How to set up Random forest using Optuna

Fix 200704 If you think about it, max_depth, n_estimators etc. should have been given as discrete valuessuggest_discrete_uniform (name, low, high, q), so I modified the script. If max_depth, n_estimators, max_leaf_nodes are discrete values suggest_discrete_uniform, the type will be float, so change it to ʻint (suggest_discrete_uniform ()) and change the type to an integer type. I'm handing it over. Before correction Since I wrote how to use ʻOptuna last time, I will describe the individual setting method from now on. .. There are various arguments that can be passed in Randomforest, but I set all the main ones in ʻOptuna.
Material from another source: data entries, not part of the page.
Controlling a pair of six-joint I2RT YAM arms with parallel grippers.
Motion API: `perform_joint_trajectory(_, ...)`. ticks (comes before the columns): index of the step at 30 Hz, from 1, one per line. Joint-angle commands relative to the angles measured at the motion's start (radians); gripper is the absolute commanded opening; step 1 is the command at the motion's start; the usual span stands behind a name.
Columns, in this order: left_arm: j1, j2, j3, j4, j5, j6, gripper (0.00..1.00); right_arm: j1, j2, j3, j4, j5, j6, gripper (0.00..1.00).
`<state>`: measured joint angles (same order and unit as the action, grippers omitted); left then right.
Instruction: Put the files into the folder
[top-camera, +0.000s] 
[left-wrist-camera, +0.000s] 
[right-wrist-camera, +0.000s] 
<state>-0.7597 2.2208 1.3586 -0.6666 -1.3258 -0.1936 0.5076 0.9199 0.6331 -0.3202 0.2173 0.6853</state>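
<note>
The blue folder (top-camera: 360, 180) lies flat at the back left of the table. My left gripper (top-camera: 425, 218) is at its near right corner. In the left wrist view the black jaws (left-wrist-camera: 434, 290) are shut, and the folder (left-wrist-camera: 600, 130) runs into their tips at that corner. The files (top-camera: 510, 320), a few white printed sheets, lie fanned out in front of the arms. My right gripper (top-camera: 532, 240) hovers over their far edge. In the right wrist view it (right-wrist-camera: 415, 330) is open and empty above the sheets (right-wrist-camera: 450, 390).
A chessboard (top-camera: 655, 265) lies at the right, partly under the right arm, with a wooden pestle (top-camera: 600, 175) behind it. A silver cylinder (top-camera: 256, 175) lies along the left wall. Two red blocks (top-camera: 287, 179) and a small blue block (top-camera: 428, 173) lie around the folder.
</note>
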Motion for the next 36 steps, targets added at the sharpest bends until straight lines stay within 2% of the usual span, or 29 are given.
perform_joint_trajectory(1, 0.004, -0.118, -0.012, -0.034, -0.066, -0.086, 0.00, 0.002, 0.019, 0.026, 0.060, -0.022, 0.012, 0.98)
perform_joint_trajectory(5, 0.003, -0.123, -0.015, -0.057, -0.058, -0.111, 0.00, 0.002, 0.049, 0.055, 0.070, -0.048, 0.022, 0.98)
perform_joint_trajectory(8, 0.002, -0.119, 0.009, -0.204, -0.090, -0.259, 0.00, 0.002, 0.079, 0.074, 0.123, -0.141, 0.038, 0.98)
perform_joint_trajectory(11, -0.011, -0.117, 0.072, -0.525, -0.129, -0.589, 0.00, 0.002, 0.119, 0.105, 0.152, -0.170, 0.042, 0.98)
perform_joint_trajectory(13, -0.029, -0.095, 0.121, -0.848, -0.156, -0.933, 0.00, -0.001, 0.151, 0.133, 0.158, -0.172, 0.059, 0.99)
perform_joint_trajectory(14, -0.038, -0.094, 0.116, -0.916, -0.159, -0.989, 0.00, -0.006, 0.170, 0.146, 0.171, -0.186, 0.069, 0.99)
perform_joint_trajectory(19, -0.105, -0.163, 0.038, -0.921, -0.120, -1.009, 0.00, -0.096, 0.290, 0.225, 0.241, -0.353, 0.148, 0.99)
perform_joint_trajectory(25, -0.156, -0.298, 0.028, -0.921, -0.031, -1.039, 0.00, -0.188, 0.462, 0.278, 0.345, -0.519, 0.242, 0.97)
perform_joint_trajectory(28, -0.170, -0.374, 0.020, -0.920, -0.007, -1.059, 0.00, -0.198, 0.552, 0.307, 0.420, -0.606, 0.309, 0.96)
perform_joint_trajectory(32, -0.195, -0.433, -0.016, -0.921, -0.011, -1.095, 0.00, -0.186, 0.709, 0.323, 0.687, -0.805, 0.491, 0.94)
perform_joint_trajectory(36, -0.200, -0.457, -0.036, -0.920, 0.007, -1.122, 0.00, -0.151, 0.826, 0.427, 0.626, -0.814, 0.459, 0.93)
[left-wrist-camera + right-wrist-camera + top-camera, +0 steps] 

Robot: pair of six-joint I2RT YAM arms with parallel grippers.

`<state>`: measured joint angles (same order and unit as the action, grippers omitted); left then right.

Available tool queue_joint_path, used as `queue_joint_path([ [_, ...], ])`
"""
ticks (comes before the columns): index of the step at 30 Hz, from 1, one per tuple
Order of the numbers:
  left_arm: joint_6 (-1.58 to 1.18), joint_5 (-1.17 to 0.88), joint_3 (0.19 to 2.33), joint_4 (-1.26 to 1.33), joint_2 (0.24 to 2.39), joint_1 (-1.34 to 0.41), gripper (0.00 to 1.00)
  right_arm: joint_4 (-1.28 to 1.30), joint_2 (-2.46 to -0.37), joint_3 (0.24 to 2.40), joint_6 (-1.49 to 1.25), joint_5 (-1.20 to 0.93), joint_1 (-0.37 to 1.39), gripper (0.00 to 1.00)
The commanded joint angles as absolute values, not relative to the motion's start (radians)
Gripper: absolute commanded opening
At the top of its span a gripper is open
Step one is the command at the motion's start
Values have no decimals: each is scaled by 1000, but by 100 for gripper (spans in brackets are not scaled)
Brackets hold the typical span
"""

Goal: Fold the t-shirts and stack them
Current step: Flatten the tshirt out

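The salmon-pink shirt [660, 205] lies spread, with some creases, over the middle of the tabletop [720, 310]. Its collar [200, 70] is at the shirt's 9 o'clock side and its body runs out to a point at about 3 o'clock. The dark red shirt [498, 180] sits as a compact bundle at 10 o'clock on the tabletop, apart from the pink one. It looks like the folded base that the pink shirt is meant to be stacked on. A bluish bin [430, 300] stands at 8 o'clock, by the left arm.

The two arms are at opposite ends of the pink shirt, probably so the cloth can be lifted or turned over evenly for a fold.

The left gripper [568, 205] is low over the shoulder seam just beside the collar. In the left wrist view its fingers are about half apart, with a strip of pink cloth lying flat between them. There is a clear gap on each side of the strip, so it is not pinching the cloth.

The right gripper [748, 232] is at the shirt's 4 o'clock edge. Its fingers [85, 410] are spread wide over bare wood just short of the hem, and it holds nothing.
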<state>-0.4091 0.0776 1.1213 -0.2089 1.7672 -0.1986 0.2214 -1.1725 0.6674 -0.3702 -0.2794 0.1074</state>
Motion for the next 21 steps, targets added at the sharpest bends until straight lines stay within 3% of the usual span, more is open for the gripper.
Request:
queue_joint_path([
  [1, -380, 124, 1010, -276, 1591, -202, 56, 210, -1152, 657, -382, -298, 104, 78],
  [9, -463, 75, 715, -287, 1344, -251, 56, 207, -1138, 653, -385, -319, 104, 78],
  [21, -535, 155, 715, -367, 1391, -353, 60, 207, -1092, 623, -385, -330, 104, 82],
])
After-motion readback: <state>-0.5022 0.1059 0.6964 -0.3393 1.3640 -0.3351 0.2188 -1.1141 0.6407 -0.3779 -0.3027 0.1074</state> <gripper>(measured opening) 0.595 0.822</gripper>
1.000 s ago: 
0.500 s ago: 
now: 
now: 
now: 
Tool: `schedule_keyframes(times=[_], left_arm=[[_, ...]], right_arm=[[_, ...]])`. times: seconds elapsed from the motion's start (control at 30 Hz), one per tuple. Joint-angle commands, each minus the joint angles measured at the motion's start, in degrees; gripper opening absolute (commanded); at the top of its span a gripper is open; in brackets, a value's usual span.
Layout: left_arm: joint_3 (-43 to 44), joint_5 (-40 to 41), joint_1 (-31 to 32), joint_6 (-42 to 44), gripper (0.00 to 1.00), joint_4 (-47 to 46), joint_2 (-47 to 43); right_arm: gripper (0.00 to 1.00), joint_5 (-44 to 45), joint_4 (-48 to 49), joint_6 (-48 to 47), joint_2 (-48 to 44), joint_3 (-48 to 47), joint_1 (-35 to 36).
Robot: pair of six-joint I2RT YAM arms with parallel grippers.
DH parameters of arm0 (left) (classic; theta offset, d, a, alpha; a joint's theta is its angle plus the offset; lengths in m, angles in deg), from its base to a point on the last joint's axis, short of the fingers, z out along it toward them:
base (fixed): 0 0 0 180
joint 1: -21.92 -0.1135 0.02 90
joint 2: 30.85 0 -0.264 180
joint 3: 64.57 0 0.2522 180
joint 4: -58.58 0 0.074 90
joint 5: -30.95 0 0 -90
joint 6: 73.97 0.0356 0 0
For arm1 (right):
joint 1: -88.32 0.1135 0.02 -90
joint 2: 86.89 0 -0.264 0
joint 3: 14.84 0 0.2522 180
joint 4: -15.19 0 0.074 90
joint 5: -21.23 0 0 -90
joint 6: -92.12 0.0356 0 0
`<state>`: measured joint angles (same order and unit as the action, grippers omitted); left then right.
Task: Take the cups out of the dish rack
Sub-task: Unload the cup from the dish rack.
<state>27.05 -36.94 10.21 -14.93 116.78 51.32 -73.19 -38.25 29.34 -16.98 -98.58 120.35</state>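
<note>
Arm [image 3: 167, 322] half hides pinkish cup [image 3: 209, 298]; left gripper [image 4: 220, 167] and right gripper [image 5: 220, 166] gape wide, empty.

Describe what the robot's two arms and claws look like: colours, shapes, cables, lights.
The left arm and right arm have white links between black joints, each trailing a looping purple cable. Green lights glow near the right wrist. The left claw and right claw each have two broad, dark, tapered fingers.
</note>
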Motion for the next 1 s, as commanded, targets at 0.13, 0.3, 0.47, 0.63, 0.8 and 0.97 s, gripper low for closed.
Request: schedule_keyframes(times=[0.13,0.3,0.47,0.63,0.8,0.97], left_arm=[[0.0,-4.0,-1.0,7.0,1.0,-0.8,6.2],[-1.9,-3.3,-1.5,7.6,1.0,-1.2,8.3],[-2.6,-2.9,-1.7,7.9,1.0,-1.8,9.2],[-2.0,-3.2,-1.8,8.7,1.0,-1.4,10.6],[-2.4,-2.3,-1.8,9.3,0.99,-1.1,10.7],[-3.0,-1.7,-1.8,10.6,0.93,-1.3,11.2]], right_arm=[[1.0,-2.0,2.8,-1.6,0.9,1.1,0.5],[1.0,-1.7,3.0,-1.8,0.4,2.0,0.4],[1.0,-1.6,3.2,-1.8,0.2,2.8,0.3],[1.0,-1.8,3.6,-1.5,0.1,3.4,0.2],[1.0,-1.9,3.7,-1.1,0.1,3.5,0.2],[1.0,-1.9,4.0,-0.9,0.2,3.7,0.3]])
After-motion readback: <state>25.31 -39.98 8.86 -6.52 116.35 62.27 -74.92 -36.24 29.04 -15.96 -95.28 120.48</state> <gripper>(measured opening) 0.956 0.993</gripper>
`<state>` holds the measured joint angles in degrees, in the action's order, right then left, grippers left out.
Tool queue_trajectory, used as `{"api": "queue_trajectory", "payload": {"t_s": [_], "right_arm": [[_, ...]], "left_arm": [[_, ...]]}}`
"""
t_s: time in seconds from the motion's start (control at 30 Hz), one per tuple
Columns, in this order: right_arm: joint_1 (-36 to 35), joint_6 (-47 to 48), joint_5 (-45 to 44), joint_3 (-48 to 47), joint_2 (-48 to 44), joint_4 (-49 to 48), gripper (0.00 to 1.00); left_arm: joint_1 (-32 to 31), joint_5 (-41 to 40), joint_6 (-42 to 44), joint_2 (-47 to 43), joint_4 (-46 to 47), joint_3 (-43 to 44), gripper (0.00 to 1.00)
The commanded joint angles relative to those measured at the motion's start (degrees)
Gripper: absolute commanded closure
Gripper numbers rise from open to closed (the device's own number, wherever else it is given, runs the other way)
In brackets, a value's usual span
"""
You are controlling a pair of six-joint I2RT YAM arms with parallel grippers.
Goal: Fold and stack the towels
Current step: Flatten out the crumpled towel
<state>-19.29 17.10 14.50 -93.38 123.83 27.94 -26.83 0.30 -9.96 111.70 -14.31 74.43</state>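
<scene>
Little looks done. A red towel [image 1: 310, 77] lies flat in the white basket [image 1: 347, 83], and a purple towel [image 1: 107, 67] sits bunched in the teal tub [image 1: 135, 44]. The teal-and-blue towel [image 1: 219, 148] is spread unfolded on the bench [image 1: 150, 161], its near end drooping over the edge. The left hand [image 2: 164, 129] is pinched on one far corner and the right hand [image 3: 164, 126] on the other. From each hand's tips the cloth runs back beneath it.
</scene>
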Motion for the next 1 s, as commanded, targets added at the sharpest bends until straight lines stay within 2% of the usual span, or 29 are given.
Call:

I was wondering whether to pass max_depth, n_estimators` as integers or numbers as categories, but this time I passed them as integers.

def objective(trial):
    criterion = trial.suggest_categorical('criterion', ['mse', 'mae'])
    bootstrap = trial.suggest_categorical('bootstrap',['True','False'])
    max_depth = int(trial.suggest_discrete_uniform('max_depth', 10, 1000,10))
    max_features = trial.suggest_categorical('max_features', ['auto', 'sqrt','log2'])
    max_leaf_nodes = int(trial.suggest_discrete_uniform('max_leaf_nodes', 10, 1000,10))
    n_estimators =  int(trial.suggest_discrete_uniform('n_estimators', 10, 1000,10))
    regr = RandomForestRegressor(bootstrap = bootstrap, criterion = criterion,
                                 max_depth = max_depth, max_features = max_features,
                                 max_leaf_nodes = max_leaf_nodes,n_estimators = n_estimators,n_jobs=2)
    score = cross_val_score(regr, X_train, y_train, cv=3, scoring="r2")
    r2_mean = score.mean()
    return r2_mean
#Learn with optuna
study = optuna.create_study(direction='maximize')
study.optimize(objective, n_trials=1000)
#Fits tuned hyperparameters
optimised_rf = RandomForestRegressor(bootstrap = study.best_params['bootstrap'], criterion = study.best_params['criterion'],
                                     max_depth = int(study.best_params['max_depth']), max_features = study.best_params['max_features'],
                                     max_leaf_nodes = int(study.best_params['max_leaf_nodes']),n_estimators = int(study.best_params['n_estimators']),
optimised_rf.fit(X_train ,y_train)

I used this to tune hyperparameters using a Boston dataset. It fits nicely.